_Exercise prompt_
Give back the whole listing word for word and skip each picture.

_Dataset section_
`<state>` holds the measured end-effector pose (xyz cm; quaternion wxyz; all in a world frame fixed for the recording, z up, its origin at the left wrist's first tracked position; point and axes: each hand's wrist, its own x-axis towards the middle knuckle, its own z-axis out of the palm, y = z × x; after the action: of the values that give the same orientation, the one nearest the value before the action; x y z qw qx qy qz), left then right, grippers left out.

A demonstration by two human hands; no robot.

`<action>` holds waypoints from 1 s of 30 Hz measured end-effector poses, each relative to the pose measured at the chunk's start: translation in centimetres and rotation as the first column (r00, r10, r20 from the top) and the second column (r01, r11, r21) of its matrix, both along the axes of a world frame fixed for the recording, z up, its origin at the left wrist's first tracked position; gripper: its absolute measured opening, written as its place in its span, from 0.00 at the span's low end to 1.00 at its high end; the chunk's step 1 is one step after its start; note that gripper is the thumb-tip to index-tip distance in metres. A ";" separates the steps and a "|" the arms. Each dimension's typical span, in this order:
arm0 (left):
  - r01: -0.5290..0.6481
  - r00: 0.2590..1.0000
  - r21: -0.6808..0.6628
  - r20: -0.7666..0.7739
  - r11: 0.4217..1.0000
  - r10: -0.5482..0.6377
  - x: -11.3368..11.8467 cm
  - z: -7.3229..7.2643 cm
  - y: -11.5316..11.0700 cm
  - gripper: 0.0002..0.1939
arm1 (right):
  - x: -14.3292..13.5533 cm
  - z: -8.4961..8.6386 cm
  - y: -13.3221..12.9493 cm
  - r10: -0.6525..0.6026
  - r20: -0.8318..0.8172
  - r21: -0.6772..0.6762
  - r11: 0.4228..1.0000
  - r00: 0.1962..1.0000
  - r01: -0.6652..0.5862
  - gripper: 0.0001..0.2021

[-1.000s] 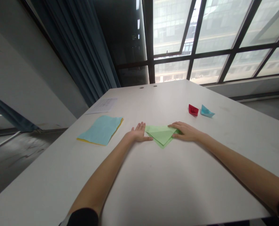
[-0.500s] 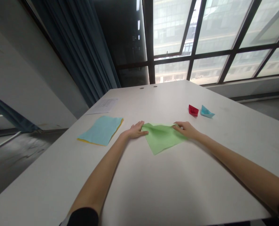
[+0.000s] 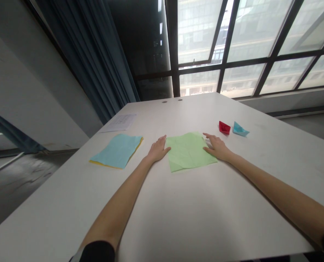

_Exercise answer_
`<state>` holds the measured end-effector pose (xyz cm; quaternion wxyz; all in a world frame fixed for the recording, z up, its origin at the left wrist's first tracked position; point and axes: each hand's wrist, its own x-axis towards the middle knuckle, its own z-axis out of the palm, y = z × x; after the action: of the values that give the same orientation, the one nearest the value before the action; x y z qw qx qy qz), left then right, grippers left out.

A demonstration by two human hands; no robot.

`<action>` holds waypoints from 1 s of 30 Hz measured end-effector poses, each relative to the pose measured at the chunk's start: translation in centimetres and rotation as the first column (r00, r10, r20 from the top) and the second column (r01, r11, r21) of its matrix, both along the axes of a world frame fixed for the recording, z up, its origin at the left wrist's first tracked position; gripper: its absolute measured opening, written as its place in its span, from 0.00 at the span's low end to 1.00 at its high end; the chunk's step 1 is one step after its start; note that gripper is the thumb-tip to index-tip distance in metres. A ";" separates the steps and a "|" the arms. Each dimension's typical span, in this order:
arm0 (left):
  - r01: -0.5290..0.6481
  - r00: 0.2590..1.0000
  - r21: -0.6808..0.6628
  - r20: -0.7666..0.7739
  - r11: 0.4217..1.0000
  - r10: -0.5482..0.6377
  - x: -11.3368..11.8467 cm
  - z: -7.3229..7.2643 cm
  - y: -11.5316..11.0700 cm
  - gripper: 0.0002..0.1939
arm1 (right):
  - x: -14.3292..13.5533 cm
  - z: -8.4961..8.6386 cm
  - y: -13.3221..12.9493 cm
  - r10: -0.6525..0.6026
  - r20: -0.8318..0.8172
  - r21: -0.6772..0.6762
  - r11: 0.4228..1.0000
  - r00: 0.1962..1.0000
  - r01: -0.6652..0.5862
  - gripper: 0.0001..0.2021

[-1.000s] 
[-0.500s] 
[+0.000s] 

Nothing else belongs to the answer.